Something that the community has been amazing at for each course is creating accurate transcriptions of each lesson. I’d love your help doing that for this year’s course too! If you have a few moments spare, could you transcribe some of a lesson? The way you do it is to watch the lesson on YouTube, open the auto-generated transcript (linked below), and correct the auto-generated version so it matches what you hear, and also is reasonably correct for punctuation.
You can do this directly in these shared Google docs I’ve created:
The title of each doc is a link to the video. The sections that are in italics are auto-generated. So once you fix a paragraph, remove italics from it (select it and press ctrl-i). So I can credit you in the YouTube description, also add your forum username above it. You’ll see I’ve done the first few paragraphs of the first few lessons, to give you a sense of what it should look like.
In general, change the wording as little as possible – the transcript should say what I say in the video. Google syncs the transcript to the video automatically, so if the text is changed, it won’t be able to sync it.
I’ll add credits to the video description on YouTube for everyone that helps.
A suggestion…
This will require you to manually remove the forum-username from the document.
An alternative is to highlight the text, then click Add comment, and add of forum-username there. Then you can use the final text directly, without further editing. The other advantage is the yellow highlight makes it really clear what is complete. I find italic-versus-normal-font doesn’t have enough contrast when quickly skiming whole documents
When someone finishes a part, to help the next person jump to the right video location…
right click on the video, then select Copy video URL at current time
That’s fine too - you’re welcome to do whatever works for you!
If you’re ever unsure whether you’re looking at auto-generated or manual transcription, then look for capital letters. Google’s auto-transcribe doesn’t use capitals.
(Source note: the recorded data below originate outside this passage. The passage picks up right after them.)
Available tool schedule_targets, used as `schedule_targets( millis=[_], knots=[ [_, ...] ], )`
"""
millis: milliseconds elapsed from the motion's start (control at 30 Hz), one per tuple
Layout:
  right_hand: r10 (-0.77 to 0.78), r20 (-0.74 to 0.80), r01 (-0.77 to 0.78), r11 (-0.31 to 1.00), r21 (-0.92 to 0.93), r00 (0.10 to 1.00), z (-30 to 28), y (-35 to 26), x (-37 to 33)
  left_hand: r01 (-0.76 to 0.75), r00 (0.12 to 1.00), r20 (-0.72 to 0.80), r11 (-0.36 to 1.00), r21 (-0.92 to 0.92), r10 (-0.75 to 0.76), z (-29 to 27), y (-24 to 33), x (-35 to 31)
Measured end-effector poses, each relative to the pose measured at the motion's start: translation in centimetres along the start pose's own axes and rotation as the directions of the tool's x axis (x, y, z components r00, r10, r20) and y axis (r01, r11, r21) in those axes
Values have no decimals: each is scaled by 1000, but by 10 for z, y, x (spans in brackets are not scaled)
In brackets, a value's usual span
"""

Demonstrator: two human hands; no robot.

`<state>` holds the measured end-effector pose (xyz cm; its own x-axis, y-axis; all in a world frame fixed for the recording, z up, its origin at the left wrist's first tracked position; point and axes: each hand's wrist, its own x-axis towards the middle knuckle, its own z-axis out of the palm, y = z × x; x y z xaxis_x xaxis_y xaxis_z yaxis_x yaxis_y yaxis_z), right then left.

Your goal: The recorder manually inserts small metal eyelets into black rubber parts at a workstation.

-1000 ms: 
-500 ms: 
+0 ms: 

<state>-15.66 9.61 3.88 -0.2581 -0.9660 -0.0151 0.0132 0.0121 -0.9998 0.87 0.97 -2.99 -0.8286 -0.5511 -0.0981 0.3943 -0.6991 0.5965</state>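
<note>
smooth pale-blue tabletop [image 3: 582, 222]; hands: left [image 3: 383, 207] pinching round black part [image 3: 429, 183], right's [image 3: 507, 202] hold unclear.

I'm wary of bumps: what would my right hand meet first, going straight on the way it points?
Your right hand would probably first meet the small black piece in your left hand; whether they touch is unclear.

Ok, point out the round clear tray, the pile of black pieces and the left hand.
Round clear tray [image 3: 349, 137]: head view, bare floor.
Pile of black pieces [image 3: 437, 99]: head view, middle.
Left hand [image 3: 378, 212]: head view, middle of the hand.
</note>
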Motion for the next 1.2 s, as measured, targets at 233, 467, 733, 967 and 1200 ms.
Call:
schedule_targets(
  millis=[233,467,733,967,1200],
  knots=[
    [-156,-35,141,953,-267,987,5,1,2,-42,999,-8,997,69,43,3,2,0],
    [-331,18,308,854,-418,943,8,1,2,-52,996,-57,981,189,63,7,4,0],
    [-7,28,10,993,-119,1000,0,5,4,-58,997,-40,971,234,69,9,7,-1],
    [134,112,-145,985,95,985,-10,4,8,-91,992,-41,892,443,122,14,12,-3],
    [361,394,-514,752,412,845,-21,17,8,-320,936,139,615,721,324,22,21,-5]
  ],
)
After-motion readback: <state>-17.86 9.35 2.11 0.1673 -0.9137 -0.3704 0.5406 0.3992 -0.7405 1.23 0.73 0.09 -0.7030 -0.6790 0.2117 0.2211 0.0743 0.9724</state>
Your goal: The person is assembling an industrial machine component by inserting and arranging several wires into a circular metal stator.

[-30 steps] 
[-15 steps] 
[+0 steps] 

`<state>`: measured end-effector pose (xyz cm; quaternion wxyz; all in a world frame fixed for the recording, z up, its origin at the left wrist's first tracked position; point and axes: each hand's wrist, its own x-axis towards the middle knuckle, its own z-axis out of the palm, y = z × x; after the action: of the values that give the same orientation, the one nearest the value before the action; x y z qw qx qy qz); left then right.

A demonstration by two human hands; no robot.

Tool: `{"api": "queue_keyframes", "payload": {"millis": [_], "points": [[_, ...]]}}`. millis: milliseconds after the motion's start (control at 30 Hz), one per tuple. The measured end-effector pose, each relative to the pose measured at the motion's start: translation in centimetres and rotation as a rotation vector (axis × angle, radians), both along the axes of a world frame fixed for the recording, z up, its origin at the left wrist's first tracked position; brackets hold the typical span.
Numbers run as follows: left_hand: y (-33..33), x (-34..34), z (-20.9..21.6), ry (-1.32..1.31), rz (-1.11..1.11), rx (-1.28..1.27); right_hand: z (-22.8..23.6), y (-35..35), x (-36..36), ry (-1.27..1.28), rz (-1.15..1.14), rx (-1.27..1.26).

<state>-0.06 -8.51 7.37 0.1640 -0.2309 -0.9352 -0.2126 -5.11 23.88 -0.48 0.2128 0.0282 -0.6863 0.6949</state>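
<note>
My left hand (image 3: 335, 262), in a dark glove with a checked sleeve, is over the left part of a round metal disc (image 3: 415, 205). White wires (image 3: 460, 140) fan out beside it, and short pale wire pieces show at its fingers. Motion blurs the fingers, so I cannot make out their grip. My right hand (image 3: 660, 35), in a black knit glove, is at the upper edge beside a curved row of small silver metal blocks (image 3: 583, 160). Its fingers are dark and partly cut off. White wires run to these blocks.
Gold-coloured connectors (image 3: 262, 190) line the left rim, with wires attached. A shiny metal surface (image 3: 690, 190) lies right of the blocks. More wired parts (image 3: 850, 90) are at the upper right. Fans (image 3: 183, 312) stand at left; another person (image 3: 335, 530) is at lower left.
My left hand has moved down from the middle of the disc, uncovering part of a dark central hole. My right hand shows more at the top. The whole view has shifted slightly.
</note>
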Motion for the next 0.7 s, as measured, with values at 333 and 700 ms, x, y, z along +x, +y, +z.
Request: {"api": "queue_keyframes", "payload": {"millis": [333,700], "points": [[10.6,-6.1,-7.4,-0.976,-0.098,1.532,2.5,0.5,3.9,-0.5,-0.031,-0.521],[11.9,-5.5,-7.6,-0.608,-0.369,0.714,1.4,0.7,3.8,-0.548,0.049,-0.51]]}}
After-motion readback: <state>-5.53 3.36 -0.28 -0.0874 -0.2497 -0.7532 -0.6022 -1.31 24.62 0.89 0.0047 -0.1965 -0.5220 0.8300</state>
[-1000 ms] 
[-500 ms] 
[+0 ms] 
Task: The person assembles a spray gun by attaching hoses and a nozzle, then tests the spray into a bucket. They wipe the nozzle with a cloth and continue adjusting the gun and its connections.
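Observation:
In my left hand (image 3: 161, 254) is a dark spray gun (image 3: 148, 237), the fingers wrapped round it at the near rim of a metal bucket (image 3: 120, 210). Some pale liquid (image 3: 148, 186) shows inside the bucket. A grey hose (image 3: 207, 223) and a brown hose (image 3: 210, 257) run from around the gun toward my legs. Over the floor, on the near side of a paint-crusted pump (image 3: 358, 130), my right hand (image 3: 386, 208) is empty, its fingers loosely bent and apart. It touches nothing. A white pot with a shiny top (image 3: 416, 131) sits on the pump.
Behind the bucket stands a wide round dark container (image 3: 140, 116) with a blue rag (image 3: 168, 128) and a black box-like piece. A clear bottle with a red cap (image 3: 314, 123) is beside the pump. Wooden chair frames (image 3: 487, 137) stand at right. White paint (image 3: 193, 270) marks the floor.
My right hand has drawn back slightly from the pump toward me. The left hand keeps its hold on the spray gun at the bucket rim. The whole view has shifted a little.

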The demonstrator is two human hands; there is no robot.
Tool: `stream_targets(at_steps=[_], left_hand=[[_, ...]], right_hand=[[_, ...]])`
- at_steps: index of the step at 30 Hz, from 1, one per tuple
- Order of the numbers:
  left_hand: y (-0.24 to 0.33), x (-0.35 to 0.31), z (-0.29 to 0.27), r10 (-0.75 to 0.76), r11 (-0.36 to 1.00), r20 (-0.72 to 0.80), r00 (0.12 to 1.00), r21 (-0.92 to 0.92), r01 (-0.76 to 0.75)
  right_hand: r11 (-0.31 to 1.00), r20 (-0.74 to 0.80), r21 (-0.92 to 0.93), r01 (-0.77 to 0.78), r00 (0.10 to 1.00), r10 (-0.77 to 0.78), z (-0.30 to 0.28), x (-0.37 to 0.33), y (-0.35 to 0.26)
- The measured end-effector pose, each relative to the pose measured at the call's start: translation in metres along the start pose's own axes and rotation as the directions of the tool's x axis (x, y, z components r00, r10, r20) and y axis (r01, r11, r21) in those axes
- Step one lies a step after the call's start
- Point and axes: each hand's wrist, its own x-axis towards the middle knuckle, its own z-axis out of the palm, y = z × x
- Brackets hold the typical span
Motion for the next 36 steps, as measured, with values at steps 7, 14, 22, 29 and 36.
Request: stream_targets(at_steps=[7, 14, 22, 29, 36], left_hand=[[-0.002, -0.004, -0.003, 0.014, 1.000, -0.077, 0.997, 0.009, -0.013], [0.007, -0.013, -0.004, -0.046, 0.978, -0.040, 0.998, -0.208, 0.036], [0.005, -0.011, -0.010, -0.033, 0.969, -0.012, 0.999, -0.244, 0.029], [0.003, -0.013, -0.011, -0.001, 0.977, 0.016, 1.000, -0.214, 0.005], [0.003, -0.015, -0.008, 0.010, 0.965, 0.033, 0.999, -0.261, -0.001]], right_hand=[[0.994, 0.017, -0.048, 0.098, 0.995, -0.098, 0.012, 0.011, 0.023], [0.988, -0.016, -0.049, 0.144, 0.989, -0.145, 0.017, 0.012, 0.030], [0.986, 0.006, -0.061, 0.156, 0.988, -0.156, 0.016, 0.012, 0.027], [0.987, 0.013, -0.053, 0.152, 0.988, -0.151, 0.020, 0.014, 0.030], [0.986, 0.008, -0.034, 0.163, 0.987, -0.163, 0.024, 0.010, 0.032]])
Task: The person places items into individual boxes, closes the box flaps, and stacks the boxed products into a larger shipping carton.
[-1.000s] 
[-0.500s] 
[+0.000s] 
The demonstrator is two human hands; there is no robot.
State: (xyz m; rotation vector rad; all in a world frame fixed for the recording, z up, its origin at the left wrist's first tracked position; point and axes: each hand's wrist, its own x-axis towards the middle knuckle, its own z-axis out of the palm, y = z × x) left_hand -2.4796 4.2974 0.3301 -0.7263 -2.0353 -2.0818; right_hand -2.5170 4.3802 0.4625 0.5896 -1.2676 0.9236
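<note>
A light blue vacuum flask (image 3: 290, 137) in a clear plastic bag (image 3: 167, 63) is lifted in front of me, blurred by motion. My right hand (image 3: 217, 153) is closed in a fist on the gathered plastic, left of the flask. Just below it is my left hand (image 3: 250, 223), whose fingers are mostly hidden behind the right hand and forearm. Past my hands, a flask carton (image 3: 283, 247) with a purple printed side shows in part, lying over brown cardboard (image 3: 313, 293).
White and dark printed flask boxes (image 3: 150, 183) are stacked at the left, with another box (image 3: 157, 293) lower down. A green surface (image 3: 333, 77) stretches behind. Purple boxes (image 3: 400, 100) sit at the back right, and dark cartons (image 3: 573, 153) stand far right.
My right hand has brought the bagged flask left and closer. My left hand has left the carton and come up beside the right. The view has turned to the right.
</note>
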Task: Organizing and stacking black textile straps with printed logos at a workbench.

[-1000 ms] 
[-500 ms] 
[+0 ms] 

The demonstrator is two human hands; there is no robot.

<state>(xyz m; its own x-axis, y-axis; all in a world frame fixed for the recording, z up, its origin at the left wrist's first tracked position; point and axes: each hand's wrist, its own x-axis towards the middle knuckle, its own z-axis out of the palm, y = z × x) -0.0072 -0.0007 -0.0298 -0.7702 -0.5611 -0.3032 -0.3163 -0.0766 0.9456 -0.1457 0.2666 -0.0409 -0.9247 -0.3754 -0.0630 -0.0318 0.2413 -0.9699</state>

I wonder if we could keep both auto-generated and manually edited versions to compare, or maybe fine-tune the recognition software to improve the automated results?
Not sure if it makes much sense though, just got some thought about “residuals” and boosted learning.
Update
Ah, ok, so these subscripts were provided by YouTube/Google. So I guess there is no much to do about the model.
Thanks all for your help so far with the transcripts!
I’ve just added the lesson 3 auto-generated transcript to the top post of this thread.
PS: Where possible, it’s best to finish the lesson 1 transcript before moving onto lesson 2, and so forth. That way we get finished transcripts uploaded and usable ASAP!
I am quite surprised that the autogenerated transcripts do generally pretty well. Except for proper nouns. So, pie torch, caggle etc. Interestingly it got tensorflow correct. Google may have been sneaky there.
I’m starting with the last paragraph of Lesson 3. I didn’t see this mentioned but it’s much easier than copying and pasting timestamps to find where one person stopped and another picked up. There’s a “Show transcript” option that’ll allow you to search for text. Hope this helps us all work in parallel!
Another tip for those of you with 2 monitors is to have the doc on one screen and the video on the other. Makes editing a lot quicker!
That’s more for my own record keeping. It’s easier to find where I started/stopped if I don’t finish a block in one sitting (when I’ve blocked off 2-3 pages at a time.) I personally find it a faster way to go back to the video location where I may have left off. At the end I take all of these out of course and submit the whole block as one “change”.